### Aim of the task
Repeat nothing but the lines below running from the one containing "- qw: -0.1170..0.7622" to the one containing "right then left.". Keep both end lines.

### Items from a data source
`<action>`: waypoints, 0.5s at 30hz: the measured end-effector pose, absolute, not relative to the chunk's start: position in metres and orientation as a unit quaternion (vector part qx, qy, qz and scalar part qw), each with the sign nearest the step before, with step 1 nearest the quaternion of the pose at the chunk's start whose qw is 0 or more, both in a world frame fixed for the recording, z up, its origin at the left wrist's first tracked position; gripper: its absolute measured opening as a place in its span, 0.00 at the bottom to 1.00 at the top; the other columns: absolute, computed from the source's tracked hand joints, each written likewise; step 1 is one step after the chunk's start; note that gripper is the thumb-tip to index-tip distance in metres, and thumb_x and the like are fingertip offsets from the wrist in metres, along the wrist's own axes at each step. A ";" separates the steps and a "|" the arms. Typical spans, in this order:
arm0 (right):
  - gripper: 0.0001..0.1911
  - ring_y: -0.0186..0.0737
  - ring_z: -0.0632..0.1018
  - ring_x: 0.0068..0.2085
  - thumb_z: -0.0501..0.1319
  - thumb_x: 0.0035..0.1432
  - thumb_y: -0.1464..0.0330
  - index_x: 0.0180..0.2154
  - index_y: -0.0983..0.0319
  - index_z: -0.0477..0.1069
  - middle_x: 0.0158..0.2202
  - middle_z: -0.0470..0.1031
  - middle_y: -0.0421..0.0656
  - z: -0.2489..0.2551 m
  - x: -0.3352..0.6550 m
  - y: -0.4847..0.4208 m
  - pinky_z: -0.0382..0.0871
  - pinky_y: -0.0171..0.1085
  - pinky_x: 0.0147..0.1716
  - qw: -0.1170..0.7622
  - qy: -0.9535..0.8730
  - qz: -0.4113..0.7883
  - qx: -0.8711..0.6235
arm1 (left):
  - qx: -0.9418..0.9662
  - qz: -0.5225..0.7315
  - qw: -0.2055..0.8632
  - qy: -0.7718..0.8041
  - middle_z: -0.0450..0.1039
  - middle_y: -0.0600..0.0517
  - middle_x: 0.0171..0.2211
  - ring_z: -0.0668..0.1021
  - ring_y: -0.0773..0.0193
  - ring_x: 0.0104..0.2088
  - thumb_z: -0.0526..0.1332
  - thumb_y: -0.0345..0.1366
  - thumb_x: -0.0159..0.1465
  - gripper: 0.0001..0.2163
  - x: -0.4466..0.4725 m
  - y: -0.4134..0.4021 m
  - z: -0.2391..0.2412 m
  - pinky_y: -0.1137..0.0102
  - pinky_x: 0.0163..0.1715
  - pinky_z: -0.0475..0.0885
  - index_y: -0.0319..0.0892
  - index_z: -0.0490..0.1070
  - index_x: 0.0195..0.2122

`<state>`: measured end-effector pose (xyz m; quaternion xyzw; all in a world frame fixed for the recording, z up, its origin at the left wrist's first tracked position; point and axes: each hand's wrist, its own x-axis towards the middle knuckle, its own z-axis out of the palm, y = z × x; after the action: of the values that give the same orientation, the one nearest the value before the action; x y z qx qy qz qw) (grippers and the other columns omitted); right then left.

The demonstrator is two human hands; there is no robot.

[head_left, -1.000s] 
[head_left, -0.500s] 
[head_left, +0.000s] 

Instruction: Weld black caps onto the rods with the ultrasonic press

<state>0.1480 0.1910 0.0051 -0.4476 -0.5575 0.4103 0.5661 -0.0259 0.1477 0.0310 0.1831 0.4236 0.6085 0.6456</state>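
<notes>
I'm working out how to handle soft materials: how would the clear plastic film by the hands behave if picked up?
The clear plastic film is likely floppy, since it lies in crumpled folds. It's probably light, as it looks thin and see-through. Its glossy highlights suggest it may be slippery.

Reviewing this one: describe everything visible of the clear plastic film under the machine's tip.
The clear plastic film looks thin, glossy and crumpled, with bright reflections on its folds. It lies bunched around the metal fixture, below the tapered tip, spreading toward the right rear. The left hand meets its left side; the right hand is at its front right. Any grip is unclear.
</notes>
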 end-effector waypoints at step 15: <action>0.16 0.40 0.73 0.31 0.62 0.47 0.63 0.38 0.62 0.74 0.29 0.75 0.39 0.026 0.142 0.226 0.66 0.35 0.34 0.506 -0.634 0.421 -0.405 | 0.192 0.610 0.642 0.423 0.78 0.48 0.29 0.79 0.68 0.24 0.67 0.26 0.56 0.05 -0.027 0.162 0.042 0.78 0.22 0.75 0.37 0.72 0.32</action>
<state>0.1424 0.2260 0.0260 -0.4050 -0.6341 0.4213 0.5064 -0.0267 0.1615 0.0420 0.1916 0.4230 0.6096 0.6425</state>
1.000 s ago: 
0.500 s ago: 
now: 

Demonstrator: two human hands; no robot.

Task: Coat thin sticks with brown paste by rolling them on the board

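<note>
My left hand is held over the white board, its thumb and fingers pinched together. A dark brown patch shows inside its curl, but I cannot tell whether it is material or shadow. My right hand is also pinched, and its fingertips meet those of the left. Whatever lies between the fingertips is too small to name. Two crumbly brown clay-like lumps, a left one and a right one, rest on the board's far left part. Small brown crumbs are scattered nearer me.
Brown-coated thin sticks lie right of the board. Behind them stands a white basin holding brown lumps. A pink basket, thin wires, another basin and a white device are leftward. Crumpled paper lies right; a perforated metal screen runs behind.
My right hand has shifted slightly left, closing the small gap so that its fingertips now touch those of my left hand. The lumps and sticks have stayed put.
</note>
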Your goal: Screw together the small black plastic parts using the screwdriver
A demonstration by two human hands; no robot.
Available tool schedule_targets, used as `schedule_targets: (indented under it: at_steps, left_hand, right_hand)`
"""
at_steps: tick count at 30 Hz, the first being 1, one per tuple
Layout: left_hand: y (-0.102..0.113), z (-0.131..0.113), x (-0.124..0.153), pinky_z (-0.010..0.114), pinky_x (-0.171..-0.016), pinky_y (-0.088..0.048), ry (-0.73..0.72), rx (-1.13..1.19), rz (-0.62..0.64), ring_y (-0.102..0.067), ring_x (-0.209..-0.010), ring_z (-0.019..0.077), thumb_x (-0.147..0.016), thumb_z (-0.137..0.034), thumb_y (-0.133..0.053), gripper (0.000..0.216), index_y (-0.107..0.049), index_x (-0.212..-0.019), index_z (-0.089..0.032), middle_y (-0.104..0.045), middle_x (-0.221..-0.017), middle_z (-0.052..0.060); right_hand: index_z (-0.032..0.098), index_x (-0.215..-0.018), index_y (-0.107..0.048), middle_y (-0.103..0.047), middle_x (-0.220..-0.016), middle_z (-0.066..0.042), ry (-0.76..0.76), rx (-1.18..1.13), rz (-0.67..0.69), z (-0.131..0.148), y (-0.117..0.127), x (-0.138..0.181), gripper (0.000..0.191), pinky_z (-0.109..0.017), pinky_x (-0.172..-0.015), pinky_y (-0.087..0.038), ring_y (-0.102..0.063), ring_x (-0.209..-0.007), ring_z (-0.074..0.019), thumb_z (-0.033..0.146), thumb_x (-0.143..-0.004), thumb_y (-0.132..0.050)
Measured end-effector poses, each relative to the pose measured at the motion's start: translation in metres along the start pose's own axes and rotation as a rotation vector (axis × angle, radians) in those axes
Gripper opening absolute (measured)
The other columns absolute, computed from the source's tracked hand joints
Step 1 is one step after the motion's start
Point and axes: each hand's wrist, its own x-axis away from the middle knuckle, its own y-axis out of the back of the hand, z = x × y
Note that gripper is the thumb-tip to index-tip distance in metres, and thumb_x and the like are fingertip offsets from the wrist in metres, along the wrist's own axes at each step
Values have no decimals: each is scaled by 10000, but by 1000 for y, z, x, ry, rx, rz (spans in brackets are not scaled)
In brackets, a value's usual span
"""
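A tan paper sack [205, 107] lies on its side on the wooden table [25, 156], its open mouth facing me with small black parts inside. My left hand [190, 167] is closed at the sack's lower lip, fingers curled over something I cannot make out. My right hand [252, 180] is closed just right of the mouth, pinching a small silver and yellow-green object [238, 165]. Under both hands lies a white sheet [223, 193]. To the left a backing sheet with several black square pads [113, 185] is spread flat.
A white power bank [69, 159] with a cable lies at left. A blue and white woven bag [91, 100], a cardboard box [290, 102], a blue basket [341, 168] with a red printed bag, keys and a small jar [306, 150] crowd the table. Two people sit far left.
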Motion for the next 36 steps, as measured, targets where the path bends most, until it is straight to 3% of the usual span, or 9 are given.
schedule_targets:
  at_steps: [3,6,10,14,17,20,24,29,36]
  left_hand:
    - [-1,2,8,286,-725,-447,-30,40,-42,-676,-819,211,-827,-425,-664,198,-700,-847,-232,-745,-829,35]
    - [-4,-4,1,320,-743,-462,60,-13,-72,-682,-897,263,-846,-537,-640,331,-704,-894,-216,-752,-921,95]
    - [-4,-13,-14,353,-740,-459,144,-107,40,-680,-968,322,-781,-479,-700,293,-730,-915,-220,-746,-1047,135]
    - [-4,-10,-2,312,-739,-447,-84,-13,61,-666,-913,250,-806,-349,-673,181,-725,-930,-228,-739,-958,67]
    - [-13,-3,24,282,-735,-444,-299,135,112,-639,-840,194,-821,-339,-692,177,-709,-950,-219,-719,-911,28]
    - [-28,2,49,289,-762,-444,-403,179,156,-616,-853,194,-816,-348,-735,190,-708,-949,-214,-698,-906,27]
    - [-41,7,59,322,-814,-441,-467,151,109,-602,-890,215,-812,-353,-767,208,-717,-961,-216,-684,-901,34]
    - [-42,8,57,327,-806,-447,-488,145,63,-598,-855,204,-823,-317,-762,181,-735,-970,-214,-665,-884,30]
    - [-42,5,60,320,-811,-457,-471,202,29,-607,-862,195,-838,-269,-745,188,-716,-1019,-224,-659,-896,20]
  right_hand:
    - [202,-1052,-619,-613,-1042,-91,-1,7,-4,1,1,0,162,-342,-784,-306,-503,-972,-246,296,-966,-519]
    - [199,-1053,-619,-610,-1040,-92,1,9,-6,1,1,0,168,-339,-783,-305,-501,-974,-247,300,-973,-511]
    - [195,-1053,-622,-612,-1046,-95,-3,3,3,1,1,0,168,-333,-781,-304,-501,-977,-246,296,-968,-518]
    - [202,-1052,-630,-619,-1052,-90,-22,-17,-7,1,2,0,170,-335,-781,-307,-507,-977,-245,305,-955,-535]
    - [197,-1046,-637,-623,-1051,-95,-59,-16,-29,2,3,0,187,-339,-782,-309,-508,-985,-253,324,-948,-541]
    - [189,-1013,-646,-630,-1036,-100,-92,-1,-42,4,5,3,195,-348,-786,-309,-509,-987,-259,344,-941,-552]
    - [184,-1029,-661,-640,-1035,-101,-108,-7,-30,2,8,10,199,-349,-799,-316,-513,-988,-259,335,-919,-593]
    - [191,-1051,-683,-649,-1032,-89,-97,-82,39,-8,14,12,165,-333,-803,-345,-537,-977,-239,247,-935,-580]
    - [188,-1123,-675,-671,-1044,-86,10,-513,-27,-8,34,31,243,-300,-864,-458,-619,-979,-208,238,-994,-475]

### Exercise result
  - qw: -0.1170..0.7622
  - qy: -0.9535..0.8730
  - qz: -0.4113..0.7883
  - qx: -0.8711..0.6235
arm1 (left):
  - qx: -0.9418..0.9662
  - qz: -0.5225..0.7315
  - qw: -0.2055..0.8632
  - qy: -0.7718..0.8041
  - middle_z: -0.0450..0.1039
  - middle_y: -0.0600..0.0517
  - middle_x: 0.0171..0.2211
  - ring_z: -0.0668..0.1021
  - ring_y: -0.0773..0.0193
  - ring_x: 0.0104..0.2088
  - thumb_z: -0.0526..0.1332
  - thumb_y: -0.0345..0.1366
  - thumb_x: -0.0159..0.1465
  - gripper: 0.0001..0.2163
  - x: -0.4466..0.4725 m
  - y: -0.4134..0.4021 m
  - z: -0.2391..0.2412 m
  - pinky_y: -0.1137..0.0102
  - pinky_x: 0.0163..0.1715
  - pinky_z: -0.0475..0.0885
  - index_y: -0.0319..0.0892
  - index_z: -0.0490..0.1070
  - index_x: 0.0195..0.2122

`<state>`: measured end-effector pose (xyz m; quaternion xyzw; all in a world frame fixed for the recording, z up, its origin at the left wrist's first tracked position; point and axes: each hand's wrist, its own x-axis towards the middle knuckle, its own z-axis out of the palm, y = z × x; after the action: of the values that give the same orientation, the one nearest the value before the action; x y z qx qy qz qw) (grippers and the other columns omitted); right then left.

The exercise requires no further output.